Mrs. Jude just left; then a chat with Miss Coppen on the telephone. The twins are twenty-one today. They were born just after the termination of the Great War; now they are fighting in this one. Artie was home for a few hours on Sunday, but did not see Cuth, because he was spending the weekend with the Spaul’s in Cambridge. Cuth returned to Driffield on Monday. Mother must have been the age I am now when the twins were born. If I live another twenty-one years, I shall be as old as


I was thirty-four when the twins were born, still a young woman. We were still in Bayonne. My God, I pray that long before another twenty-one years pass, I shall be living in Bayonne again! There’s my home, there’s where I can really rest in this world.


January 12, 1940


It is very cold, but a bright sun shining. I’m awfully happy. It isn’t often I can say that, but today I’m happy. I am happy for no reason. Unless it is that the sun is shining. Anyhow, I have been less unhappy since the war started, than for years before. I think it is because the war has given me Ted more to myself. He had to stop giving two nights a week to his damned Evidence Guild, because there was no longer a Guild he could devote himself to.

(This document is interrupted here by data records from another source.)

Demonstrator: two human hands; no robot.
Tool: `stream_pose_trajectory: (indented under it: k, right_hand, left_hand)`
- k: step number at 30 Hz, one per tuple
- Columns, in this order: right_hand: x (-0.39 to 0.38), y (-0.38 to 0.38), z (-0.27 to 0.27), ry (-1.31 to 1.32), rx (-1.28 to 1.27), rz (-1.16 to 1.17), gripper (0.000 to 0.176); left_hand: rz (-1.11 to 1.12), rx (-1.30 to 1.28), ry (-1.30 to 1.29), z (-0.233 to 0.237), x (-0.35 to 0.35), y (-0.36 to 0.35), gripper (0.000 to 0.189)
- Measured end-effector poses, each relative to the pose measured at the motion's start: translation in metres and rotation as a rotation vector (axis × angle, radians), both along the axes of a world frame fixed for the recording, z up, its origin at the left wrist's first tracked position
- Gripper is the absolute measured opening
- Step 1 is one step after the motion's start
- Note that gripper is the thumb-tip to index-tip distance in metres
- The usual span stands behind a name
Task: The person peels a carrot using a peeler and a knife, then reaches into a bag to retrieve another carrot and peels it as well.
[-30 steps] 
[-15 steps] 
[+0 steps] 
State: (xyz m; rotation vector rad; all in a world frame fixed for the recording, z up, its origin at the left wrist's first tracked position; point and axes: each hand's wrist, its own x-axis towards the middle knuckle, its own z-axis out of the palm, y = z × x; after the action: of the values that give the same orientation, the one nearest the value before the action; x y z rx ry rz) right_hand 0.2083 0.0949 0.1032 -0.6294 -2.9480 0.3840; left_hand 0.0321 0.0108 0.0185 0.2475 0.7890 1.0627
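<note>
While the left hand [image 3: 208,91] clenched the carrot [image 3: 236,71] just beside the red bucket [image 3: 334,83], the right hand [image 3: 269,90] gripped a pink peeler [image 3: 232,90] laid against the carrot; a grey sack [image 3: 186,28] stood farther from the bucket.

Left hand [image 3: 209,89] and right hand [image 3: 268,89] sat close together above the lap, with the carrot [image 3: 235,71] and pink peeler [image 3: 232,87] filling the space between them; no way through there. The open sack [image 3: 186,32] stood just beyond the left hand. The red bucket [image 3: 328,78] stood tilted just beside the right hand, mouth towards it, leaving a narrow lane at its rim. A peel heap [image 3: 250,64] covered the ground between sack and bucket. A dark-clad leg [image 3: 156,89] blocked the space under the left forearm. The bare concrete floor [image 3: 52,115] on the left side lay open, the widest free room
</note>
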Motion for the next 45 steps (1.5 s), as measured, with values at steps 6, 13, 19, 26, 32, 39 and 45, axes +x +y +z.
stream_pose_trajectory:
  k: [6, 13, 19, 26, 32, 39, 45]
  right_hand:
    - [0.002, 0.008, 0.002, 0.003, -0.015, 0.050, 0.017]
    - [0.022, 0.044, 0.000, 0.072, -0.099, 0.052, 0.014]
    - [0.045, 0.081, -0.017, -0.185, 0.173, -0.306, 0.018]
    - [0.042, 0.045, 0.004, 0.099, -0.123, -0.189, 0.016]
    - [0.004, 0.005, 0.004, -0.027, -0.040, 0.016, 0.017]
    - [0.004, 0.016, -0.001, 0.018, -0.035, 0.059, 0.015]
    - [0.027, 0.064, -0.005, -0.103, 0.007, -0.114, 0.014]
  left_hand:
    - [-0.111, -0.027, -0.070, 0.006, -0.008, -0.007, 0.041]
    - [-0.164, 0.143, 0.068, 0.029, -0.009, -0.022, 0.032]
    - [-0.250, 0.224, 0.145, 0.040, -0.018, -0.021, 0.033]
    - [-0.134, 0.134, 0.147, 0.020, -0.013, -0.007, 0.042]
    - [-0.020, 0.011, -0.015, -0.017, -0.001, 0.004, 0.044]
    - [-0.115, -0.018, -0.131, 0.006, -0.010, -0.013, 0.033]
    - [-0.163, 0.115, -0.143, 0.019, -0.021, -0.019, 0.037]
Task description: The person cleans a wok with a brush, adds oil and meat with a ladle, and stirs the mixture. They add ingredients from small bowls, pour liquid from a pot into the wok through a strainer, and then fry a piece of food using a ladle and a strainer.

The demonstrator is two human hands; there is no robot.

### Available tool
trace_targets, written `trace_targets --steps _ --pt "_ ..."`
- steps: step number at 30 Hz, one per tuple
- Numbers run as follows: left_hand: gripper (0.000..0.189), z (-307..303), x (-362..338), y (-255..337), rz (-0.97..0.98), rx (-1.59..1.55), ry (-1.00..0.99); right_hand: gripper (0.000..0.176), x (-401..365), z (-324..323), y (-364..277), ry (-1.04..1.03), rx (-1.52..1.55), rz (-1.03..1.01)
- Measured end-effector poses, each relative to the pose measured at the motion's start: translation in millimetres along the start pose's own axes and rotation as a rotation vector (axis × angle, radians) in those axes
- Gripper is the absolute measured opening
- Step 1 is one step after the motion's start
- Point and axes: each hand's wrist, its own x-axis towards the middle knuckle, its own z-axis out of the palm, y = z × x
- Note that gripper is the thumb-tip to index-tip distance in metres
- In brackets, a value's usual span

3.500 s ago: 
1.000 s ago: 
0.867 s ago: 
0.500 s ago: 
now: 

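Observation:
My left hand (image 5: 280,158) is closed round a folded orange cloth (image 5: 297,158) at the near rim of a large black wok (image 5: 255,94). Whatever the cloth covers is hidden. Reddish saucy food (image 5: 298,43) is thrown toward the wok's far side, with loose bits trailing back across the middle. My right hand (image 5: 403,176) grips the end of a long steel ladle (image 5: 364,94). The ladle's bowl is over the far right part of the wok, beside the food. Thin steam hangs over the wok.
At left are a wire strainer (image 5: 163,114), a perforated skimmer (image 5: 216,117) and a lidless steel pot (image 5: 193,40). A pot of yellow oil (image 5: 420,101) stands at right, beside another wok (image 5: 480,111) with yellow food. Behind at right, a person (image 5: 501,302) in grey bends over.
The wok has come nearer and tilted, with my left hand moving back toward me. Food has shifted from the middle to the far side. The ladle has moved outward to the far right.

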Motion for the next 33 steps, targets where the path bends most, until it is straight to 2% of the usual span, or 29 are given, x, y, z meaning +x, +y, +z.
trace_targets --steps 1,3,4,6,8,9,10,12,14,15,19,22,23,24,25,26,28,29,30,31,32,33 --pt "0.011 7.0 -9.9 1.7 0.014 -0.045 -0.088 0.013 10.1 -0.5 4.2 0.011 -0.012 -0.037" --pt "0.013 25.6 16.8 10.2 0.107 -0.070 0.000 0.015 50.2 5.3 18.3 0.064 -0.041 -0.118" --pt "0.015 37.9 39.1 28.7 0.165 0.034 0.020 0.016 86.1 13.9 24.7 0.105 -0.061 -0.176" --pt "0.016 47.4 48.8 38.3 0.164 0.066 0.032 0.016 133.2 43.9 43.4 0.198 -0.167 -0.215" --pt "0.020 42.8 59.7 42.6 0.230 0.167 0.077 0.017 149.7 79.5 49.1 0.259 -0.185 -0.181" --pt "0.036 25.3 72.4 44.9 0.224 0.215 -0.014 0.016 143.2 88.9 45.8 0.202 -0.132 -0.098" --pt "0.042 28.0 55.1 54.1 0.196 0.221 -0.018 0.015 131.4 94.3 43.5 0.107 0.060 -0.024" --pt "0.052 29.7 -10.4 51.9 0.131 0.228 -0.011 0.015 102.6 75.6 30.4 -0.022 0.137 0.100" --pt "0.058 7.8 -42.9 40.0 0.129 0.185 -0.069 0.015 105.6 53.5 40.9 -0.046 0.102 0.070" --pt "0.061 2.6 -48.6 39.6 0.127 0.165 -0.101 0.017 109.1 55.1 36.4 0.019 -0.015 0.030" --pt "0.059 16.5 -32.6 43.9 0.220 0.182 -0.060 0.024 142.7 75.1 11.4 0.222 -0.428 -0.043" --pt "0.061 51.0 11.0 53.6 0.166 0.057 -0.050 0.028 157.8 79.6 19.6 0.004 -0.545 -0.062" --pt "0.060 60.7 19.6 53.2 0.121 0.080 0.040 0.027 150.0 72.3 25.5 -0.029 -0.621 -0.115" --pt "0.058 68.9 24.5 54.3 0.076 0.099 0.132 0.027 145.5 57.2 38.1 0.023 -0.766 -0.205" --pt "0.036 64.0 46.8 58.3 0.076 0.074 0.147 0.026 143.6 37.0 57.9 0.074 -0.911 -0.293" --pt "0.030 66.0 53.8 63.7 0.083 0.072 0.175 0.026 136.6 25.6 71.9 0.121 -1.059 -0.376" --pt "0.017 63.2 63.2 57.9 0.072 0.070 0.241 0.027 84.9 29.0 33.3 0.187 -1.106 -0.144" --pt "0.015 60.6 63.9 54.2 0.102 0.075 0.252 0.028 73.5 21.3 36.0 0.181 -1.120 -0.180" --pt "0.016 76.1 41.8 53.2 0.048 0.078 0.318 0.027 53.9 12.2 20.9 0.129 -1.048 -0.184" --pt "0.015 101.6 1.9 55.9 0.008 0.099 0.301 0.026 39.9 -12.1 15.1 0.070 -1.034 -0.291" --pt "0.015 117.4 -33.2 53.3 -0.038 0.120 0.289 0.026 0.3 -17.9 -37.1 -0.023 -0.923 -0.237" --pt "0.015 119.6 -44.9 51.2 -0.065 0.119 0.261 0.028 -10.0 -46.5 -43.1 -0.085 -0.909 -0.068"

With the outbreak of war, and the blackout, all street meetings and associations, all clubs, etc. automatically came to an end. Ted has even moderated his daily mass going this winter, the first break in that peculiar regularity since we returned to England. This winter is proving a very severe one, and whether Ted doesn’t feel too well, or whether laziness is encroaching on him, or whether at last his religious fervor is cooling, I don’t know; but quite often in these last three months, three and even four mornings in the week, he has not gone out to the seven-thirty mass, but laid abed until eight o’clock. Marvelous!


It makes me feel good. I hate his religiousness, so when he forgets a little of it, my spirits lighten; he seems to me a more normal man, the kind of man I want.

When I woke this morning a refrain from “Elijah” was singing over and over again in my mind. It was from the solo, Oh Rest In The Lord and fret not thyself because of evildoers. It sang itself to me over and over again, and many times during the morning. I took it as good counsel, some word of guidance thrown up from my deep inner woman. I used to hear it at Swallow Street, of course, so it has lain with me all these years. Apparently nothing supersedes Swallow Street with me.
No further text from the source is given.